Reapply change - Fix Entity Promotion by mohityadav766 · Pull Request #25665 · open-metadata/OpenMetadata

mohityadav766 · 2026-02-02T11:20:26Z

Describe your changes:

Reapply changes for entity promotion

I worked on ... because ...

Type of change:

Checklist:

I have read the CONTRIBUTING document.
My PR title is Fixes <issue-number>: <short explanation>
I have commented on my code, particularly in hard-to-understand areas.
For JSON Schema changes: I updated the migration scripts or explained why it is not needed.

Summary by Gitar

New tracking mechanism:
- EntityCompletionTracker class monitors partition completion per entity type using concurrent data structures
Per-entity index promotion:
- Modified DistributedSearchIndexExecutor and DistributedSearchIndexCoordinator to promote each entity's index independently when all partitions complete
Enhanced vector operation handling:
- Updated PartitionWorker to wait for vector embedding tasks with 120s timeout before reporting partition completion
Comprehensive test coverage:
- Added EntityCompletionTrackerTest with 10 test cases covering callbacks, failures, concurrency, and edge cases

_{This will update automatically on new commits.}

...a/org/openmetadata/service/apps/bundles/searchIndex/distributed/EntityCompletionTracker.java

mohityadav766 · 2026-02-02T17:14:42Z

@gitar-bot what test are failing in playwright, are they related?

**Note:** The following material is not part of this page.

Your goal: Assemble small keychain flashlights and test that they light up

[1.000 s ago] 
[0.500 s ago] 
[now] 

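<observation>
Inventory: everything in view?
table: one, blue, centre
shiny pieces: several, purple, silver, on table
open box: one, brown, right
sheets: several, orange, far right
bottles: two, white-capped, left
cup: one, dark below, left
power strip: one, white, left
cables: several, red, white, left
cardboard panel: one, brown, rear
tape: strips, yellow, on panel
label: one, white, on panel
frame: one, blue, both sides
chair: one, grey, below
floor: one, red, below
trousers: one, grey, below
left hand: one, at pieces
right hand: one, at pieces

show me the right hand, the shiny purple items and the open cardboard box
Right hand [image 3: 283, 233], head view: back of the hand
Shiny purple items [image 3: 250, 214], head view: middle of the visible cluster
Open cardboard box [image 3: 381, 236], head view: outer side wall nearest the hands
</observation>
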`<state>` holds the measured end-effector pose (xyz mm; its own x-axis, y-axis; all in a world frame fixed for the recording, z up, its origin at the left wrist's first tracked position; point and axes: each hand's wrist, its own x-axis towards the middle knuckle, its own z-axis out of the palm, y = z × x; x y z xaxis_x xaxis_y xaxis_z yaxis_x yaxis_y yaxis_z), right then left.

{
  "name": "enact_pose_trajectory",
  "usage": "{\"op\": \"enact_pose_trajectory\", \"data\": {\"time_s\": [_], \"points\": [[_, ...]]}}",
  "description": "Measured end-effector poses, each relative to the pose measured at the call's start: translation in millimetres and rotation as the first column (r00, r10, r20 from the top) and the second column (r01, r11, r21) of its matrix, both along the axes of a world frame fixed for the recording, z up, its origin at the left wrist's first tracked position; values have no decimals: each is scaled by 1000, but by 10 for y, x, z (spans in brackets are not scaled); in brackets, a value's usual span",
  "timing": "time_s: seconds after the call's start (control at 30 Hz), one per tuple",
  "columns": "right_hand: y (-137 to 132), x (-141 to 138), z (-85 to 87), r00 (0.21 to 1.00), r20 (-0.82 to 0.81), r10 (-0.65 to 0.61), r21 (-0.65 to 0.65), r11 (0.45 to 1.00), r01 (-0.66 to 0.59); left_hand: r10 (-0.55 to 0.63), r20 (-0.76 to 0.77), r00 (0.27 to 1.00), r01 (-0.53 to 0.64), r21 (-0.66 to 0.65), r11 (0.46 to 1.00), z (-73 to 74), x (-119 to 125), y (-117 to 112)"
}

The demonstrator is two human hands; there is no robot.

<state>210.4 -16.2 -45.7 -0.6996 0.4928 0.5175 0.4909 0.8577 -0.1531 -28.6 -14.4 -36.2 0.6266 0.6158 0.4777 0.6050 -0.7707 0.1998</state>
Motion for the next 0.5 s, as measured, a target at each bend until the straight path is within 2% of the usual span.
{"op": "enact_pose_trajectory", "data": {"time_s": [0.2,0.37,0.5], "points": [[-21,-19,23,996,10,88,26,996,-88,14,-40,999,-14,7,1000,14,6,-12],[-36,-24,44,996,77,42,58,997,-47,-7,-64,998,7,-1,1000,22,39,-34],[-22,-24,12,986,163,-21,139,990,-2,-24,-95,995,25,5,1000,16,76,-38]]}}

sonarqubecloud · 2026-02-03T16:16:00Z

Quality Gate passed for 'open-metadata-ingestion'

Issues
0 New issues
0 Accepted issues

Measures
0 Security Hotspots
0.0% Coverage on New Code
0.0% Duplication on New Code

See analysis details on SonarQube Cloud

gitar-bot · 2026-02-05T06:29:37Z

Code Review ⚠️ Changes requested 1 resolved / 4 findings

Per-entity promotion feature looks solid, but PartitionWorker has duplicate await calls and conditional flush logic bugs from apparent merge/refactor artifacts that need cleanup.

⚠️

Bug: Dead code - duplicate awaitSinkCompletion calls

📄 openmetadata-service/src/main/java/org/openmetadata/service/apps/bundles/searchIndex/distributed/PartitionWorker.java

The method waitForSinkOperations contains two consecutive calls to statsTracker.awaitSinkCompletion():

Line 315: boolean statsComplete = statsTracker.awaitSinkCompletion(statsTimeout);
Line 319: boolean completed = statsTracker.awaitSinkCompletion(30000);

The second await call (lines 316-325) appears to be dead code that will never execute because:

statsComplete is checked at line 316 (if (!statsComplete))
Inside that block, there's another awaitSinkCompletion(30000) call at line 319
However, the first call with statsTimeout (30s or 60s) would already have timed out

This looks like a merge/refactor artifact where old code wasn't properly removed. The intent seems to be: wait once with dynamic timeout, then log a warning if it didn't complete.

Suggested fix:

boolean statsComplete = statsTracker.awaitSinkCompletion(statsTimeout);
if (!statsComplete) {
    LOG.warn(
        "Timed out waiting for sink stats completion, {} operations still pending for entity {}",
        statsTracker.getPendingSinkOps(),
        statsTracker.getEntityType());
}
statsTracker.flush();

⚠️

Bug: statsTracker.flush() only called when stats wait times out

📄 openmetadata-service/src/main/java/org/openmetadata/service/apps/bundles/searchIndex/distributed/PartitionWorker.java

The statsTracker.flush() call at line 327 is currently inside the if (!statsComplete) block, meaning it will only be called when the stats completion wait times out.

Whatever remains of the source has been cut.